• ABOUT THIS EXERCISE: Repeat precisely the span of lines below that opens with the line containing "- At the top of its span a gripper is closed" and closes with the line containing "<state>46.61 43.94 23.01", both included.

• RECORDS TO PROCESS:

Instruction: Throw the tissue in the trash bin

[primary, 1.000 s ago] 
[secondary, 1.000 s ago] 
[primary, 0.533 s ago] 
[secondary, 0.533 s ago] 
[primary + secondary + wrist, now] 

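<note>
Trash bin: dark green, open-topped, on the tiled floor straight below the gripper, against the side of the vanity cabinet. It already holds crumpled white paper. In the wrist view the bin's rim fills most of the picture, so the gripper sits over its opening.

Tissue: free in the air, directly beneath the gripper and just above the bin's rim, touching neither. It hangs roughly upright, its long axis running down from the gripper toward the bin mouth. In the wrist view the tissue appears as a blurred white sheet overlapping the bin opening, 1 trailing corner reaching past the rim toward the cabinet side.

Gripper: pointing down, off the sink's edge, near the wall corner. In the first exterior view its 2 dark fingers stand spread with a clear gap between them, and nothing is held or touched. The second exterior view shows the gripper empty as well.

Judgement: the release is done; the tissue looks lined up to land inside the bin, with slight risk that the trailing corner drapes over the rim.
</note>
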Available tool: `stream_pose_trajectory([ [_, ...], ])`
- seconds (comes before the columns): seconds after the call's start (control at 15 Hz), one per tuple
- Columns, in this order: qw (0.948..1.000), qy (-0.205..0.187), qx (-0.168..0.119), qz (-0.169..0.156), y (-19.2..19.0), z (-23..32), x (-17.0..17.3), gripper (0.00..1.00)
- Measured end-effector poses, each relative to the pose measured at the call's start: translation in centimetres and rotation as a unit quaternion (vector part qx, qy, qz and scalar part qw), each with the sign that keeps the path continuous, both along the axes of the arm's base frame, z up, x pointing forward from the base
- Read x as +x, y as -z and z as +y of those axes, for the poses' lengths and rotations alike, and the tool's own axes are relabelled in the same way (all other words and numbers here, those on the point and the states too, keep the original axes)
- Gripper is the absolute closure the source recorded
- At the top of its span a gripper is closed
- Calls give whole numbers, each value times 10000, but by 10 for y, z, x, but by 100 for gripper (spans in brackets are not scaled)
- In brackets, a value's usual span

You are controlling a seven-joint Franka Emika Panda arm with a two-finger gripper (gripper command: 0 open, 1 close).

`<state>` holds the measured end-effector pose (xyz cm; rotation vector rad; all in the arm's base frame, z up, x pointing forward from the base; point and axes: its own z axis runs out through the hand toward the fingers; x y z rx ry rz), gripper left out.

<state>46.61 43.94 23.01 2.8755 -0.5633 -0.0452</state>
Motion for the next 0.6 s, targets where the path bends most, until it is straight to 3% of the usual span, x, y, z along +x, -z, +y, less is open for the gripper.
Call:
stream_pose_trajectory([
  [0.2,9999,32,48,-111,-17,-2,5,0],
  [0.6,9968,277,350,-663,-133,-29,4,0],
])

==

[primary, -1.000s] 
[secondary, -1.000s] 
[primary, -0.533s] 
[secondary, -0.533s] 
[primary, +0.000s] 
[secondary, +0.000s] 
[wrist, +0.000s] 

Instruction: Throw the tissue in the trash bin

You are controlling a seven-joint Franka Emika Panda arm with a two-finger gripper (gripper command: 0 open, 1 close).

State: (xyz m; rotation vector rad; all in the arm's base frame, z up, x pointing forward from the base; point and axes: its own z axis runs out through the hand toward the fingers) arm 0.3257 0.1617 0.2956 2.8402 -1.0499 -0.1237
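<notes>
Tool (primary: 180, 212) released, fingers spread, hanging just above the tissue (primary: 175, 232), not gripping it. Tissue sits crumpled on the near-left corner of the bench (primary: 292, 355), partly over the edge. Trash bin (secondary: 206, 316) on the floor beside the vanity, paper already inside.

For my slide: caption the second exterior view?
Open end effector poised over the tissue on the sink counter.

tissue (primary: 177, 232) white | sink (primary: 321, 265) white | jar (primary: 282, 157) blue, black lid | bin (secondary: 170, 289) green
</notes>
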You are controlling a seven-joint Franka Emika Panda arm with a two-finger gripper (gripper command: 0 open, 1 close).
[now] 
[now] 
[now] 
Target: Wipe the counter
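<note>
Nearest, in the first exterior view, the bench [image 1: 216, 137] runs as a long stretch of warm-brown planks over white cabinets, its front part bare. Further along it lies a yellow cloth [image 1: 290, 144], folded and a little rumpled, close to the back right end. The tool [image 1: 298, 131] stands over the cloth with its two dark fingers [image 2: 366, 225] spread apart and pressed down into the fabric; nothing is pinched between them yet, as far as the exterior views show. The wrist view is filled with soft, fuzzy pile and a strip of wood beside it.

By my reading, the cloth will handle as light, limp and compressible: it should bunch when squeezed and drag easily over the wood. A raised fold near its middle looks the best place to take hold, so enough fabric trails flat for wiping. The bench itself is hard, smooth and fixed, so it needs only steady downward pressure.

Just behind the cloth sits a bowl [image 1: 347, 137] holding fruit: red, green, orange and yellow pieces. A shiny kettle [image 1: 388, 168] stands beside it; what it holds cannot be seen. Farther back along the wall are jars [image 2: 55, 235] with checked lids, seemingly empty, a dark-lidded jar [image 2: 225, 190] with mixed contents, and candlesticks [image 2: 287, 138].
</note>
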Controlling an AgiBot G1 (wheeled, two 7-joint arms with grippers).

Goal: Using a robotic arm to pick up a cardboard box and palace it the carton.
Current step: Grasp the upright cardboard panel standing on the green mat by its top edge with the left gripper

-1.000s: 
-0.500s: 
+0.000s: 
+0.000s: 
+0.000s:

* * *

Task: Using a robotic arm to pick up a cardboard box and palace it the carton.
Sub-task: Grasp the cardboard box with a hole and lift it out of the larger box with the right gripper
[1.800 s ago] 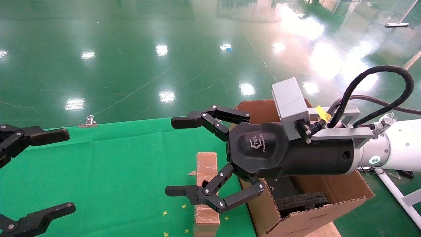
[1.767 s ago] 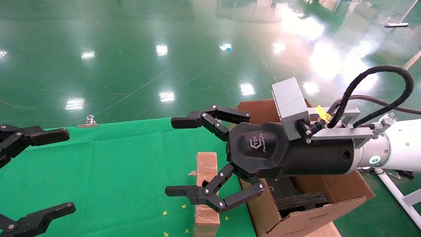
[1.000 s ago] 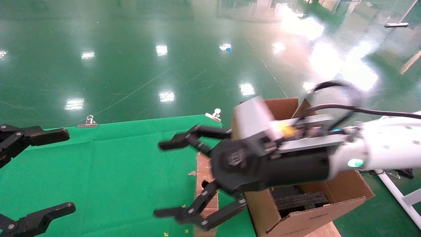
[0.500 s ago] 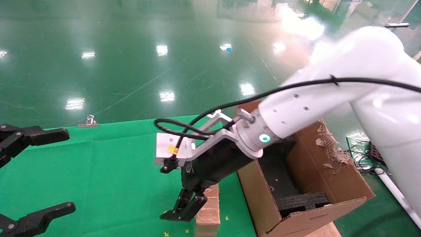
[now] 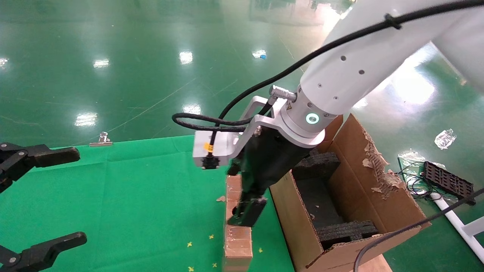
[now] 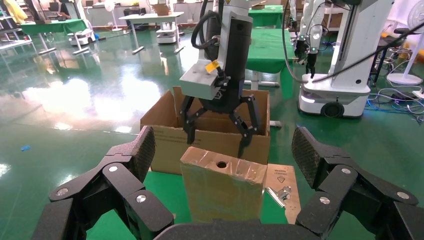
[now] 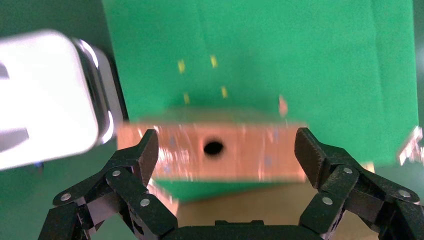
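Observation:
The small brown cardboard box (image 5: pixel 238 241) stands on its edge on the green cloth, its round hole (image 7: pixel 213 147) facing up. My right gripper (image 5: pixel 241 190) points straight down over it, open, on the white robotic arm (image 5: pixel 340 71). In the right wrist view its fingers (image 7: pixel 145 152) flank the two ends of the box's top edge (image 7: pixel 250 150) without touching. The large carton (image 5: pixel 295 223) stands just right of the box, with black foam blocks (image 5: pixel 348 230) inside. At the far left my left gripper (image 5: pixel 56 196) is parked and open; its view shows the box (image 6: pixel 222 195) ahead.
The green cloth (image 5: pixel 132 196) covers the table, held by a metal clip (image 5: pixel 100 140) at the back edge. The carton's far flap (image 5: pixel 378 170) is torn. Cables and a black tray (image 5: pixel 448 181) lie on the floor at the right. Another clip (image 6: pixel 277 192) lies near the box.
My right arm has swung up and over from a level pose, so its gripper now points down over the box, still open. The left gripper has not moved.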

• RESPONSE TO THIS EXERCISE:
- At the top of its span a gripper is closed
- Calls give whole numbers, each value times 10000, but by 10 for y, z, x, but by 100 for gripper (spans in brackets are not scaled)
- In brackets, a value's usual span

You are controlling a seven-joint Franka Emika Panda arm with a two-finger gripper (gripper command: 0 open, 1 close).

`<state>` holds the measured end-effector pose (xyz cm; rotation vector rad; all in the arm's base frame, z up, x pointing forward from the base; point and axes: its own z axis runs out through the hand toward the fingers; x y z rx ry rz), gripper left out.

<state>46.61 43.94 23.01 2.8755 -0.5633 -0.0452</state>

The work on the exercise is done.